What needs to be done =
Would you repeat word for word the lines of the listing that follows, from the one with "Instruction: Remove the" up to and including the one with "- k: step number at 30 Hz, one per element", and leave out the images?

+===+

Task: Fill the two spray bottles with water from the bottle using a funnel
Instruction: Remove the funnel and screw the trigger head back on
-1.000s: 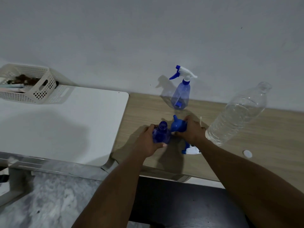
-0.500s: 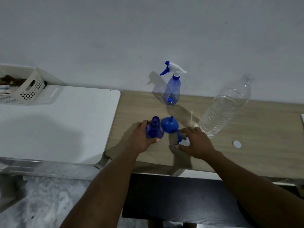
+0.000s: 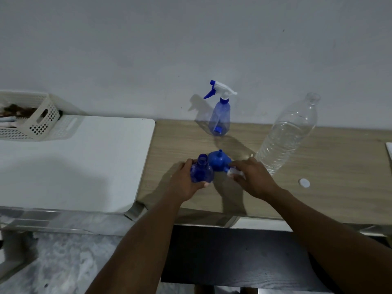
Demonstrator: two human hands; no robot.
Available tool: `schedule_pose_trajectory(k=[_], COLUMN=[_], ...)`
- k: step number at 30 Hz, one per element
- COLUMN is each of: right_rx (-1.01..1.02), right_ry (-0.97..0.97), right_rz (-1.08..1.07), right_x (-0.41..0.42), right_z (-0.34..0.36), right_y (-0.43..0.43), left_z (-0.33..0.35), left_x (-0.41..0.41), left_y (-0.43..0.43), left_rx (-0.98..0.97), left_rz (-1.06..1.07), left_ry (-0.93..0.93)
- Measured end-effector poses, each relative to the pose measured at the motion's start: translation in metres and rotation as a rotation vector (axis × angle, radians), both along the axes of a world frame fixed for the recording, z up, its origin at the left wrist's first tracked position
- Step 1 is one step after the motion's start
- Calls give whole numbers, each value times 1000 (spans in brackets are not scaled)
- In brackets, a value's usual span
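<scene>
Left hand [image 3: 186,183] grips the open bottle [image 3: 201,171] by the funnel [image 3: 218,161]; right hand [image 3: 252,179] pinches the sprayer [image 3: 234,172].

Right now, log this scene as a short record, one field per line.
near spray bottle: uncapped, upright on the wooden table, held by the left hand
funnel: blue, upside down on the table, beside the near bottle
right hand: on the removed spray head; grip unclear
far spray bottle: trigger head on, by the wall
water bottle: open, partly full, upright
white cap: lying on the table, right of the hands
basket: on the white table, far left
</scene>
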State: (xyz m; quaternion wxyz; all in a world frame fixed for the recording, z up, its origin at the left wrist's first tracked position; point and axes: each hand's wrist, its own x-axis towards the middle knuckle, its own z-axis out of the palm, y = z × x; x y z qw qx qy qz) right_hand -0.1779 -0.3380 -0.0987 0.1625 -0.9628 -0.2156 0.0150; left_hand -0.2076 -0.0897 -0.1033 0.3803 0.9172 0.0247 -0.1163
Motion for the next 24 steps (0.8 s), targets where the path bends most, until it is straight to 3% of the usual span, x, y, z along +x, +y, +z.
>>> schedule_pose_trajectory(k=[4,10,24], right_rx=[60,25,88], right_ry=[-94,-16,-62], right_rz=[1,33,126], right_x=[29,50,43], right_z=[57,142,173], right_y=[13,33,65], left_z=[-4,-6,-18], left_x=[-2,0,7], left_y=[-3,-5,-3], left_rx=[23,2,22], left_rz=[-14,9,12], left_ry=[-1,21,53])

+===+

Completed task =
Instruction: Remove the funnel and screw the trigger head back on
-1.000s: 
-0.500s: 
+0.000s: 
Demonstrator: two human hands; no robot.
Available tool: `schedule_pose_trajectory(k=[_], COLUMN=[_], ...)`
- k: step number at 30 Hz, one per element

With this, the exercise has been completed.